IM57+ Institute Desak KPK Terbitkan Sprindik Baru Eks Wamenkumham Eddy Hiariej

Ketua IM57+ Institute, M. Praswad Nugraha, mengatakan Komisi Pemberantasan Korupsi (KPK) harus segera mengeluarkan surat perintah dimulainya penyidikan (sprindik) baru untuk mantan Wakil Menteri Hukum dan Hak Asasi Manusia Edward Omar Sharif Hiariej atau Eddy Hiariej.
“Jika memang sudah dinyatakan naik ke penyidikan perkaranya di dalam ekspose gelar perkara pimpinan KPK,” kata Praswad dikutip Tempo.co, Ahad, 30 Juni 2024.
Menurut dia, semakin tertundanya penanganan perkara Eddy Hiariej, maka akan kian besar risiko intervensi terhadap penyidikan ini oleh anasir-anasir selain penegak hukum.
Eks penyidik KPK itu menyebut menunda-nunda pelaksanaan penanganan perkara tanpa adanya alasan yang sah sesuai dengan hukum akan semakin membuat masyarakat tidak percaya kepada KPK.
“Semakin jauh harapan rakyat Indonesia terhadap pemberantasan korupsi bisa terlaksana di negeri tercinta ini,” ujarnya.
Eddy Hiariej sebelumnya ditetapkan sebagai tersangka oleh KPK dalam kasus dugaan suap karena menerima uang Rp 8 miliar dari Direktur Utama PT Citra Lampia Mandiri, Helmut Hermawan. Duit itu diduga diberikan untuk mengurus saham perusahaan tambang nikel yang mengantongi konsesi 2 ribu hektare tambang nikel di Kabupaten Luwu Timur, Sulawesi Selatan.

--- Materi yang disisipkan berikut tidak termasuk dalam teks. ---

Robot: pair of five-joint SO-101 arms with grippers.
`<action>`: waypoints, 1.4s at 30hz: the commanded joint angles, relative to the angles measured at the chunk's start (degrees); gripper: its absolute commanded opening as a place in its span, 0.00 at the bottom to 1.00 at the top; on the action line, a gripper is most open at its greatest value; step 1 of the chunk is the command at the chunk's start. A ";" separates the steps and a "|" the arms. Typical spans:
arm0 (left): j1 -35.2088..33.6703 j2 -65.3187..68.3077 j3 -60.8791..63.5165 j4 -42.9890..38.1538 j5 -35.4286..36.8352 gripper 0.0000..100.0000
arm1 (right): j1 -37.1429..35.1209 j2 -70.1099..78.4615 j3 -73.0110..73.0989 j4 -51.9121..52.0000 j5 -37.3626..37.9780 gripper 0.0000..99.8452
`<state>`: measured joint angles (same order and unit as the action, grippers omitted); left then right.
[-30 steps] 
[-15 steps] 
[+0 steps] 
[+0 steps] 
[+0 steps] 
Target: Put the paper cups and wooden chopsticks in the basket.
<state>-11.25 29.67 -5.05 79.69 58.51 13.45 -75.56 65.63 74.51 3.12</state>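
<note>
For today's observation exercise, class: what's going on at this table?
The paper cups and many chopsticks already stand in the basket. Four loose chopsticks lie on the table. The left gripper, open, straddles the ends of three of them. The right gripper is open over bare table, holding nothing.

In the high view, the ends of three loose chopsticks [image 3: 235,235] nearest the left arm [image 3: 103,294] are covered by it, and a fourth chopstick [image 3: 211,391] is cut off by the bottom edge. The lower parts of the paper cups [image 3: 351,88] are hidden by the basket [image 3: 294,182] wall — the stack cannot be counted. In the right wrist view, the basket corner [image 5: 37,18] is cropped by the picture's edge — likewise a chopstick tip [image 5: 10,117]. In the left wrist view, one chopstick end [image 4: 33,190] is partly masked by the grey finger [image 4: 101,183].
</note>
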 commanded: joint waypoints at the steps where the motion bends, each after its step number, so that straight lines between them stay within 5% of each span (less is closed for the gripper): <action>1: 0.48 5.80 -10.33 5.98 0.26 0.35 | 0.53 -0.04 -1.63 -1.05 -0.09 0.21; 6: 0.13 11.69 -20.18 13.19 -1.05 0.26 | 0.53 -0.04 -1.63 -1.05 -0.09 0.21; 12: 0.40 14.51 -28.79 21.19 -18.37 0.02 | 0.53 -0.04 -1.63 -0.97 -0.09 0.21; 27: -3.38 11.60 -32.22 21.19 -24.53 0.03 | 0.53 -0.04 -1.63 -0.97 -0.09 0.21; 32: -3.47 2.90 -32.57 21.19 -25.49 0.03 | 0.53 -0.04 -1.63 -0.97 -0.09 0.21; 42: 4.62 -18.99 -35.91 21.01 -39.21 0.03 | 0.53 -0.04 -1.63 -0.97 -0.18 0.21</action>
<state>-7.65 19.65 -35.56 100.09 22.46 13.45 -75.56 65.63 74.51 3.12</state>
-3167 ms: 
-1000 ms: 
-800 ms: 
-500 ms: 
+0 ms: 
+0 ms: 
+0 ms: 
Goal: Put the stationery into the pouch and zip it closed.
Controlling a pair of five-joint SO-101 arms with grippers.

Eddy lalu mengajukan permohonan praperadilan ke Pengadilan Negeri Jakarta Selatan. Pada 30 Januari 2024, majelis hakim mengabulkan gugatan Eddy Hiariej dan status tersangkanya dicabut.
Sementara itu, Plh. Direktur Penyidikan KPK Asep Guntur Rahayu berkata setiap perkara memiliki keunikannya masing-masing. Untuk perkara Eddy Hiariej, materi perkaranya di saat bersamaan sedang ditangani aparat penegak hukum (APH) lain sehingga KPK masih melakukan pendalaman.
“Jangan sampai tujuan dari pemidanaan itu sendiri menjadi tidak tercapai. Artinya, kita jadi berebutan gitu ya,” kata Asep di Gedung Merah Putih KPK, Jakarta Selatan pada Rabu, 25 Juni 2024.
Berdasarkan sejumlah pemberitaan, orang dekat Eddy Hiariej, Yosi Andika Mulyadi, melaporkan Helmut Hermawan ke Bareskrim Polri. Yosi menuduh Helmut melakukan penipuan dan merendahkan nama baik advokat dengan melaporkannya ke KPK.
Ia juga menggugat Helmut Rp 16 miliar ke PN Jakarta Utara atas tuduhan mengingkari perjanjian biaya jasa pengacara. Helmut juga disebut melontarkan fitnah dengan melaporkan gratifikasi Eddy, dirinya, dan asisten pribadi Eddy bernama Yogi ke KPK.
Menanggapi hal itu, Praswad berujar bahwa KPK sangat bisa menangani kasus atau mengambil alih kasus yang juga sedang ditangani oleh APH lain. Hal itu tertuang dalam Pasal 10A Undang-Undang No 19 Tahun 2019 Tentang KPK.
Pasal 10 A UU KPK mengatur komisi antirasuah bisa mengambil alih penyidikan atau penuntutan kasus korupsi yang sedang diusut kepolisian atau kejaksaan. Syaratnya kasus tersebut tidak ditindaklanjuti, tertunda tanpa alasan yang dapat dipertanggungjawabkan, penanganan ditujukan untuk melindungi pelaku sesungguhnya, penanganannya mengandung unsur korupsi, hingga adanya intervensi dari eksekutif, yudikatif, atau legislatif.